Activity:
Nothing in the copy should be a picture; everything else in the listing is to be restated exactly.
============================================================
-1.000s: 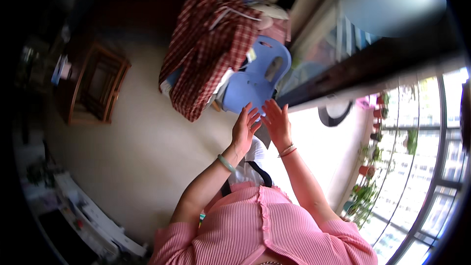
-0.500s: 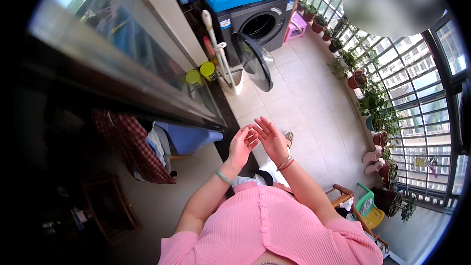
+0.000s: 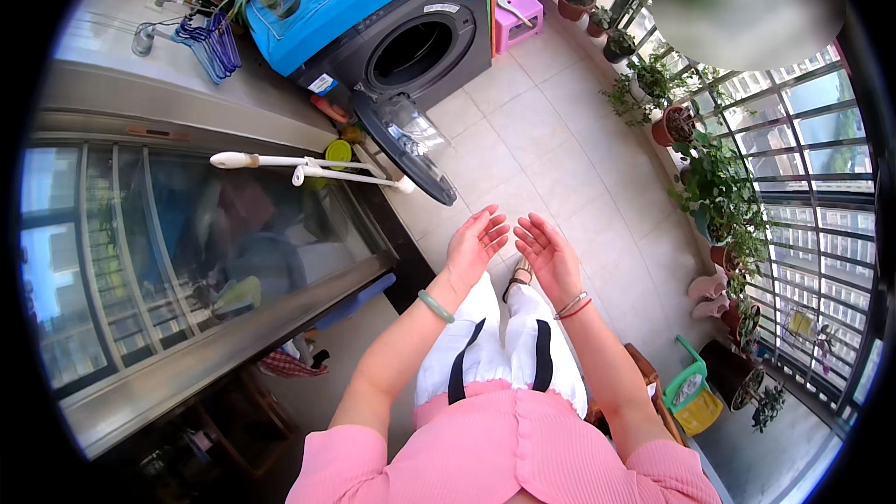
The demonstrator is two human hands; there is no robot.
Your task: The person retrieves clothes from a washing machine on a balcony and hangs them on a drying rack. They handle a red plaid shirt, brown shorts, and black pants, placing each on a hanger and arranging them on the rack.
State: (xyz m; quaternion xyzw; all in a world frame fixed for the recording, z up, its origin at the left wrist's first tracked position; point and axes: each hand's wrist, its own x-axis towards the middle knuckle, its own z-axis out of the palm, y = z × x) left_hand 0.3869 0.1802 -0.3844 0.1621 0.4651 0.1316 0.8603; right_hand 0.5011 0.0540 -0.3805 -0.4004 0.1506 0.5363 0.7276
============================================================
Output:
-1.000s: 
-0.500s: 
+0.000s: 
The demonstrator is two human hands; there is no robot.
Your task: The person retrieves clothes from a washing machine on a balcony and hangs them on a drying rack. They handle a red plaid shirt, brown shorts, and black pants, placing each on a hanger and arranging them on the rack.
State: (xyz m; quaternion xyzw; all in a world frame fixed for the recording, z up, its origin at the left wrist's first tracked position; point and axes: each hand's wrist, its own x-axis towards the middle knuckle, its own z-axis out of the palm, y = z × x) left_hand 0.3869 0.1802 -0.3844 0.1621 0.4651 0.1316 0.8603; right_hand 0.5011 0.0540 -0.3805 -0.4004 0.1506 0.5363 0.7276

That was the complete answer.